Pentagon Extends Benefits to Same-Sex Military Spouses (Washington Post)

As a result of the Supreme Court’s decision to overturn DOMA, the Pentagon announced this week that it will extend all benefits, including health insurance, housing, and the option to be buried in Arlington National Cemetery, to same-sex spouses of U.S. troops.

Hagel Tries To Blunt Effect of Obama Words on Sexual Assault Cases (New York Times)

Defense Secretary Chuck Hagel ordered the military to exercise independent judgment in sexual assault cases. His directive was in response to President Obama’s previous remarks regarding precisely how sexual offenders should be sentenced (e.g. dishonorably discharged).
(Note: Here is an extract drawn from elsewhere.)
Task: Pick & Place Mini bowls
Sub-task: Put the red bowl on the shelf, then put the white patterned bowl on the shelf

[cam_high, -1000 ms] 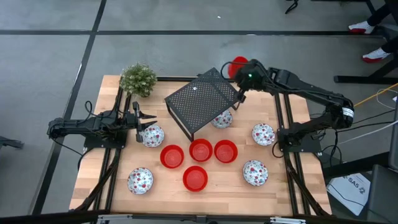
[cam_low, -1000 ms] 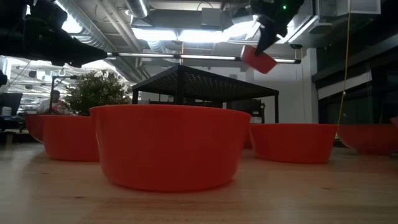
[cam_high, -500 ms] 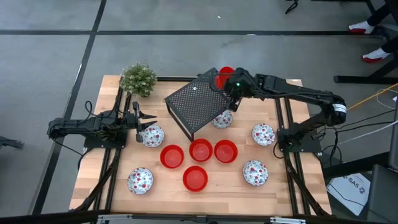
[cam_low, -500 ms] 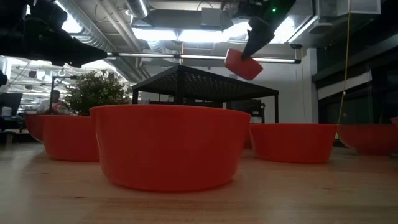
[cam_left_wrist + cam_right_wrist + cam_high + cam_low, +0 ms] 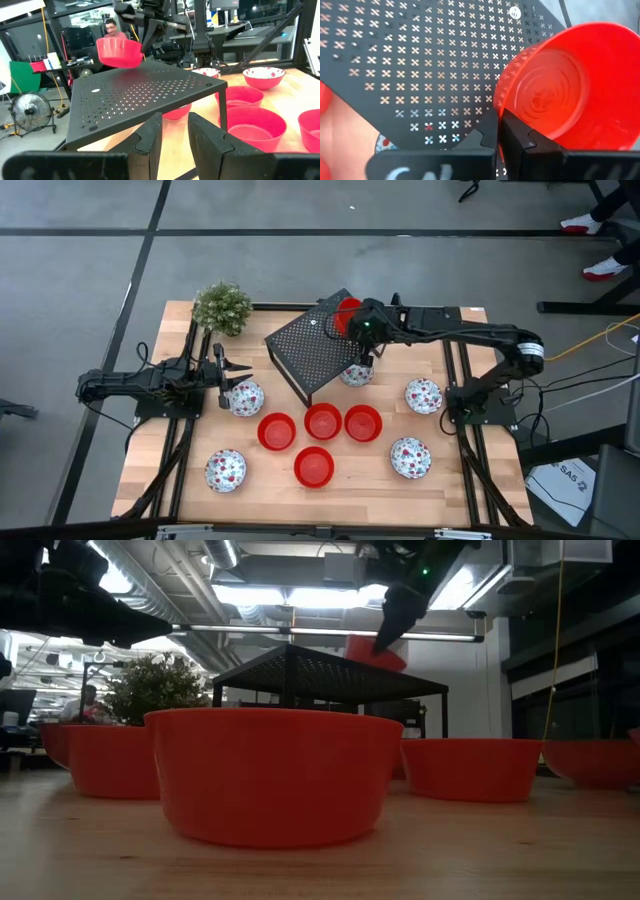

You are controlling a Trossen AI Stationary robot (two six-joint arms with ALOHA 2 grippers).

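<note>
High view: black rack (image 5: 318,348) at table centre, skewed, roomy enough on top for a bowl. Right gripper (image 5: 362,330) over its 2 o'clock corner, clamped on red bowl (image 5: 347,314), likely for setting down there. Rim pinched between fingertips (image 5: 507,131), bowl hanging tilted beyond them (above the perforated top). Left gripper (image 5: 222,370) at 9 o'clock, parked beside speckled bowl (image 5: 246,397), fingers narrowly parted, empty.
</note>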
Many felt this was an attempt to influence court outcomes and that it could taint trials. Obama’s legal team is working to undo the potential damage to future cases.

Illinois Sex Ed Will Teach Birth Control, STI Prevention (Rockford Register Star)

Illinois Governor Pat Quinn is set to sign a law requiring Illinois schools that teach sex education provide a comprehensive curriculum. The goal of the legislation is to help prevent unwanted pregnancy and disease by providing information on birth control and STIs. The bill does not apply to schools that do not teach sex education, and parents can pull their children out of classes in those districts that do include it.